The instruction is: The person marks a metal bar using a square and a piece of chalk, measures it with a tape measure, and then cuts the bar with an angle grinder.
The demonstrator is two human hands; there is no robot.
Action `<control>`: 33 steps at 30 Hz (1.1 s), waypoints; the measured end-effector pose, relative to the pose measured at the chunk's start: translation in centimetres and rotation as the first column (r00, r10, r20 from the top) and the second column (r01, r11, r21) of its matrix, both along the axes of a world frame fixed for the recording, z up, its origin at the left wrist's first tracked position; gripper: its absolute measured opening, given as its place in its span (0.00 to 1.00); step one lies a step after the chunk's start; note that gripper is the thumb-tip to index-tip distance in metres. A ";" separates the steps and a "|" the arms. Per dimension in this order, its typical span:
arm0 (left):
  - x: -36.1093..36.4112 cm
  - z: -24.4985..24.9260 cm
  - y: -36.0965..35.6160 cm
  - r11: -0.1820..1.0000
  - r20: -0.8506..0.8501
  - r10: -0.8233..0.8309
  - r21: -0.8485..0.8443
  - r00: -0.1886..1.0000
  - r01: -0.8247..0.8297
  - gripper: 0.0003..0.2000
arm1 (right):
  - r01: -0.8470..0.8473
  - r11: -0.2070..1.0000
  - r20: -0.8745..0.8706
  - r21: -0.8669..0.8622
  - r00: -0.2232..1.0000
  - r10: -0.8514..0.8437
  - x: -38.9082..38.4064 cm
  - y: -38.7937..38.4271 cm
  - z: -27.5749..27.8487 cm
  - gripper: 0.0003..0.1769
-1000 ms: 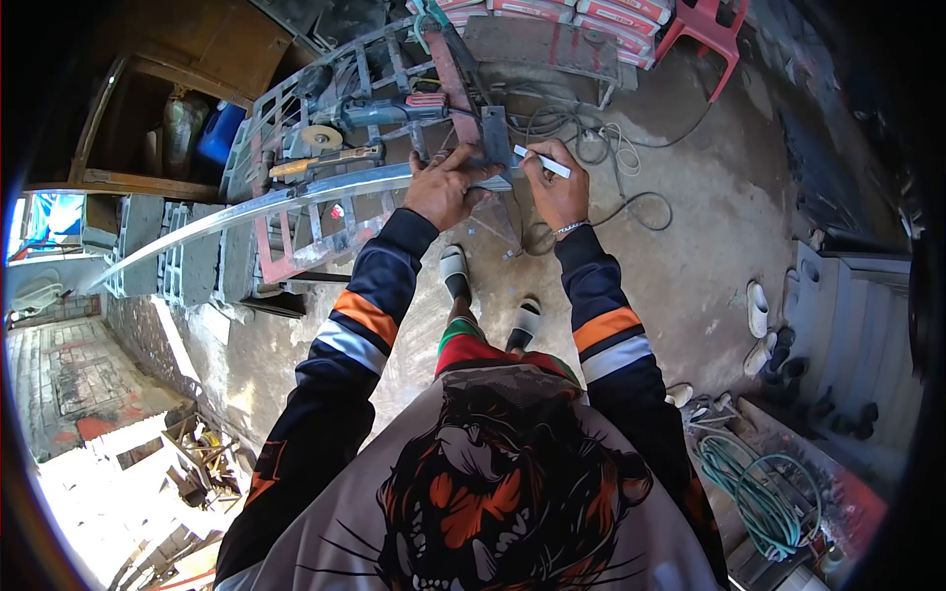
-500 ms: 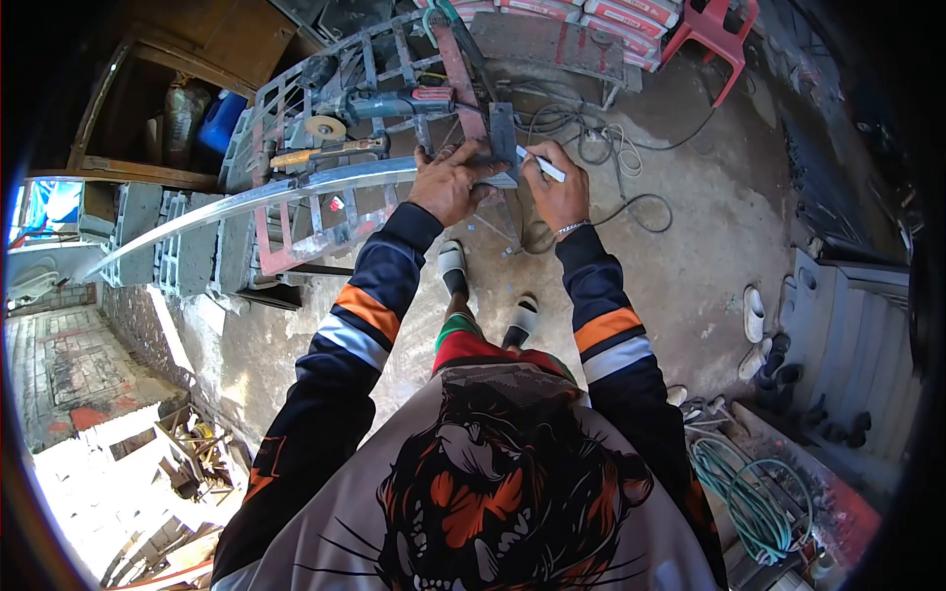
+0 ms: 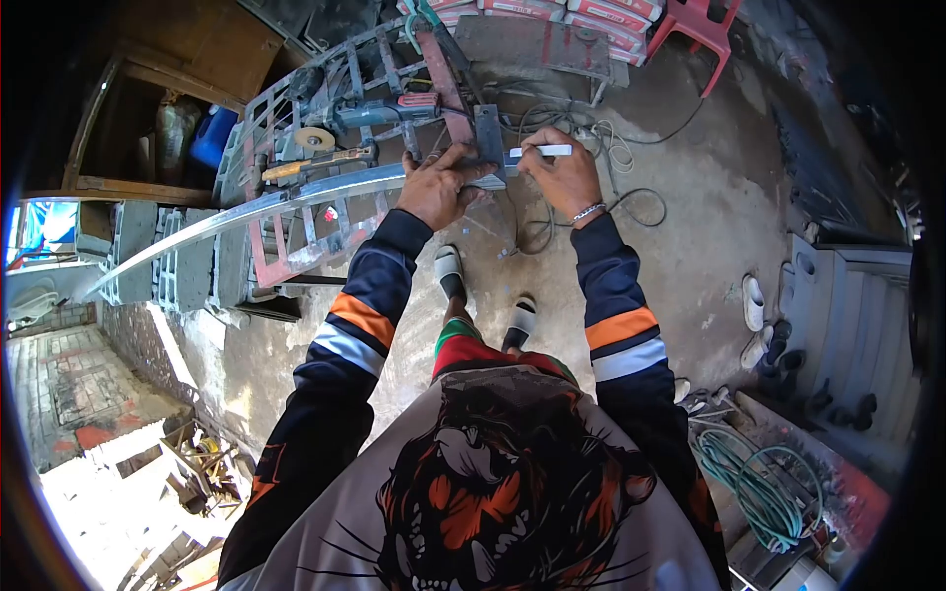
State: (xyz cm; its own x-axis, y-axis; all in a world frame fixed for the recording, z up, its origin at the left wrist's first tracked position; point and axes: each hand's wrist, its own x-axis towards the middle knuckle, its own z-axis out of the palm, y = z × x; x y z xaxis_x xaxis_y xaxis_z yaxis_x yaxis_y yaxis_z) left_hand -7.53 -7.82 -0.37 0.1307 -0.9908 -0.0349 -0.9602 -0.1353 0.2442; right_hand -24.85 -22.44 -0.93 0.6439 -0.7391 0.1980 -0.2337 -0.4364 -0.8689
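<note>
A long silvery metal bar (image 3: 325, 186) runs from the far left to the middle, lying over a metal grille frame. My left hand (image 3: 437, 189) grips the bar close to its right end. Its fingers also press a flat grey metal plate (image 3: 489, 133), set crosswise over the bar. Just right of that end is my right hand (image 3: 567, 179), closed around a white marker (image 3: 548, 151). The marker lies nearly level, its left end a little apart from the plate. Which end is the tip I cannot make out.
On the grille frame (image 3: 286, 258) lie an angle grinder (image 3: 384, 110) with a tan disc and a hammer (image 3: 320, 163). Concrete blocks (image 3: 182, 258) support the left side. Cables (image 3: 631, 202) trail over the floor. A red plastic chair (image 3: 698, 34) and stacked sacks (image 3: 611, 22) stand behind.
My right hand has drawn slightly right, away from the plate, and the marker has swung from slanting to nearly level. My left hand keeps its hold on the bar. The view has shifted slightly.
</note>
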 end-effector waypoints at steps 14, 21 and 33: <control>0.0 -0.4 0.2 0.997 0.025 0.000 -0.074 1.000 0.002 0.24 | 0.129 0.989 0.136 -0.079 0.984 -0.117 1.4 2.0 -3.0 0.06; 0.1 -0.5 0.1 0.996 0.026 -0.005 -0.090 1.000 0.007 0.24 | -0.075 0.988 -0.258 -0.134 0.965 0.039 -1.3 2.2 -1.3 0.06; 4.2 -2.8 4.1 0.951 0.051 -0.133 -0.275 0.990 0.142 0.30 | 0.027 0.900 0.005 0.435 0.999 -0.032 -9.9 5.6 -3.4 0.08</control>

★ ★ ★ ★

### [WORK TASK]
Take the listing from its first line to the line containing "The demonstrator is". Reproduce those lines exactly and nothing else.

### [RESPONSE TO THIS EXERCISE]
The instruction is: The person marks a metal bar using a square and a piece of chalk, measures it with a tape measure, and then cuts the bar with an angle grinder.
The demonstrator is two human hands; there is no robot.

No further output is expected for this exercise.